La classe des règles pénales que nous avons désignées sous la rubrique traditions diverses représente en réalité une multitude de types criminologiques distincts, correspondant à des sentiments collectifs différents. Or, ils ont tous, ou presque tous, progressivement disparu. Dans les sociétés simples, où la tradition est toute-puissante et où presque tout est en commun, les usages les plus puérils deviennent par la force de l’habitude des devoirs impératifs. Au Tonkin, il y a une foule de manquements aux convenances qui sont plus sévèrement réprimés que de graves attentats contre la société[3]. En Chine, on punit le médecin qui n’a pas régulièrement rédigé son ordonnance[4]. Le Pentateuque est rempli de prescriptions du même genre. Sans parler d’un très grand nombre de pratiques semi-religieuses dont l’origine est évidemment historique et dont toute la force vient de la tradition, l’alimentation[5], le costume[6], mille détails de la vie économique y sont soumis à une réglementation très étendue[7]. Il en était encore de même jusqu’à un certain point

  1. Criminalrecht der Roemer, p. 869.
  2. Nous ne rangeons sous cette rubrique ni le rapt, ni le viol, où il entre d’autres éléments. Ce sont des actes de violence plus que d’impudeur.

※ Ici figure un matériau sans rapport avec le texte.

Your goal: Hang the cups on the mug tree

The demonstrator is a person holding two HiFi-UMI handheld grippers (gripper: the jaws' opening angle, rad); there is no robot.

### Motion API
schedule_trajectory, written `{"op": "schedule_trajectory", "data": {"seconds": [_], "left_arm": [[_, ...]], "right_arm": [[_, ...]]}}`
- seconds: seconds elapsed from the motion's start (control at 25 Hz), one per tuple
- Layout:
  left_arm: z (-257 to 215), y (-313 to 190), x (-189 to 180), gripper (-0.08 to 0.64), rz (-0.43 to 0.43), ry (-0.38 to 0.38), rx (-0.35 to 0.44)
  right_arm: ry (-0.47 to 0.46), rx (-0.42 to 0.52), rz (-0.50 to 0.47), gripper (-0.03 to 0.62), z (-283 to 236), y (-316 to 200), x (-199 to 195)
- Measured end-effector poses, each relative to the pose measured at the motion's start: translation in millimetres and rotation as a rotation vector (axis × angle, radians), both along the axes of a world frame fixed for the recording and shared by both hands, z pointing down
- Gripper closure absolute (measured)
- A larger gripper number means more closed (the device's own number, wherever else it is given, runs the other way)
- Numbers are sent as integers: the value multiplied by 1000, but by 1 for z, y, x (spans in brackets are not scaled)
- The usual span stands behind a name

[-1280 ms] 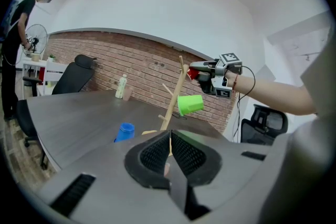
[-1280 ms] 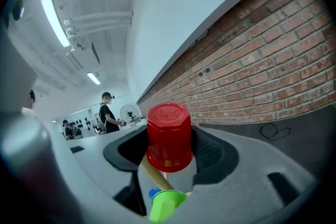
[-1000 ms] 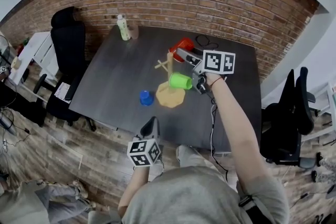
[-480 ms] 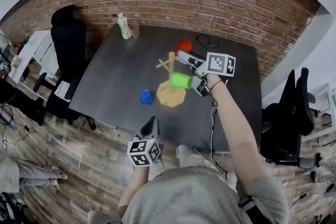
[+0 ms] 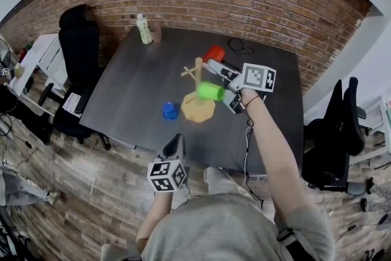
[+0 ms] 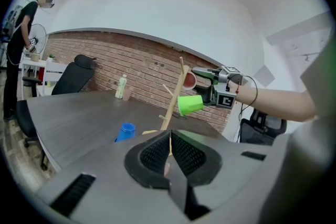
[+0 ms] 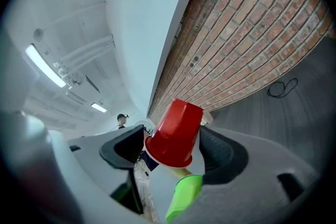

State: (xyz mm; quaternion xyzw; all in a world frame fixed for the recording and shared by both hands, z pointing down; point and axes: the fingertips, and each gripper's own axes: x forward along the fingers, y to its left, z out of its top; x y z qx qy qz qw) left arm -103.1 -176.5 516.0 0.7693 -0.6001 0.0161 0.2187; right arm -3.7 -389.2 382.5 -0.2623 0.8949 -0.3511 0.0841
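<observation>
Distantly, bottle (image 5: 143,30) label illegible, green cup (image 5: 211,91) hung

Your wooden mug tree (image 5: 197,108) stood upright on its flat base near the middle of the dark table (image 5: 134,88). You had the green cup (image 5: 211,91) hanging on its side from a peg on the tree's right. The red cup (image 5: 214,53) sat tilted over an upper peg, just behind the green one. The blue cup (image 5: 169,111) stood on the table, just left of the base.
</observation>
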Motion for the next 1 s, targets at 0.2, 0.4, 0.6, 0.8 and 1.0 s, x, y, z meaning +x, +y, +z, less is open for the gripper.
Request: {"op": "schedule_trajectory", "data": {"seconds": [0.2, 0.4, 0.6, 0.8, 1.0], "left_arm": [[-3, 8, 4, 549, 13, -5, 3], [-9, 16, 6, 549, 20, -7, 12], [-11, 26, 8, 549, 29, -10, 22], [-15, 38, 12, 549, 44, -13, 29], [-16, 50, 14, 549, 59, -18, 33]], "right_arm": [[1, 14, 21, 272, -4, 11, 7], [17, 36, 49, 275, -5, 27, 15], [104, 105, 93, 309, -2, 52, 22], [224, 168, 158, 370, 7, 79, 33], [342, 226, 207, 427, 18, 110, 36]]}}
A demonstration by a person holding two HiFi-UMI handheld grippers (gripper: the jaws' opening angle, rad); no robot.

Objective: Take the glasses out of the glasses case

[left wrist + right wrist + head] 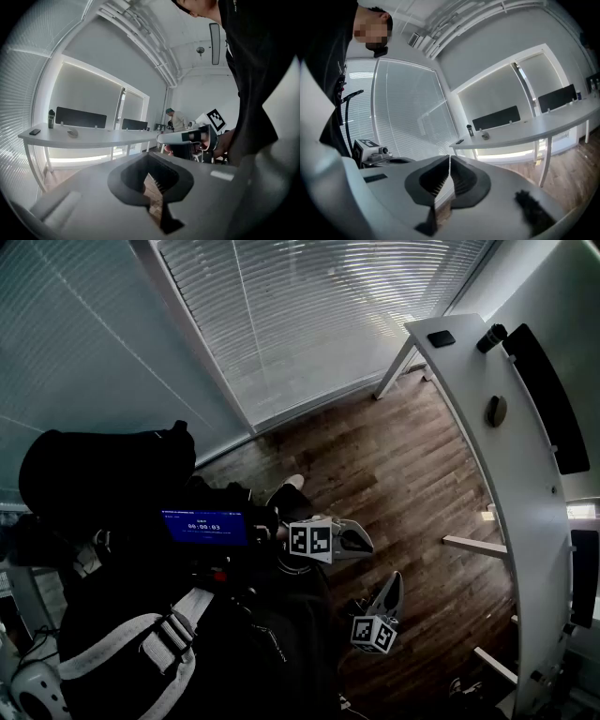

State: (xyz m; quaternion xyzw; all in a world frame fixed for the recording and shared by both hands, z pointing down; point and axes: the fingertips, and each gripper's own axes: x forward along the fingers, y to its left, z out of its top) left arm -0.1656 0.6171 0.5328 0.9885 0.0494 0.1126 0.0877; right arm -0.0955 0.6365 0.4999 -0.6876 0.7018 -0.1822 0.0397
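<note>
Two grippers are counted. The left gripper (148, 174) is seen with its jaws pressed together and nothing between them. The right gripper (450, 156) is likewise closed tight and empty. Both are held level in front of a person in dark clothing, on whose chest one device with a blue screen (202, 527) is worn.

One long white desk (525, 493) is seen beyond a wooden floor (394, 465), with two dark panels (548, 399) set along its far edge. Three small things are counted on it: one dark bottle (490, 337), one flat dark thing (441, 337) and one rounded grey thing (496, 410), which may be the glasses case, though that cannot be told for certain. All three lie well apart from both grippers. They are seen ahead and to the upper left of the left jaws, and ahead and above the right jaws. One more person (177, 121) is seen far back in the room.
</note>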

  3. Post, Bausteine, I, p. 226.
  4. Post, Ibid. — Il en était de même dans l’ancienne Égypte. (V. Thonissen. Études sur l’histoire du droit criminel des peuples anciens, I, 149.)
  5. Deutér., XIV, .3 et suiv.
  6. Ibid., XXII, 5, 11, 12, et XIV. I.
  7. « Tu ne planteras point ta vigne de diverses sortes de plants. » (Ibid., XXII, 9.) — Tu ne laboureras pas avec un âne et un bœuf accouplés. » Ibid., 10.)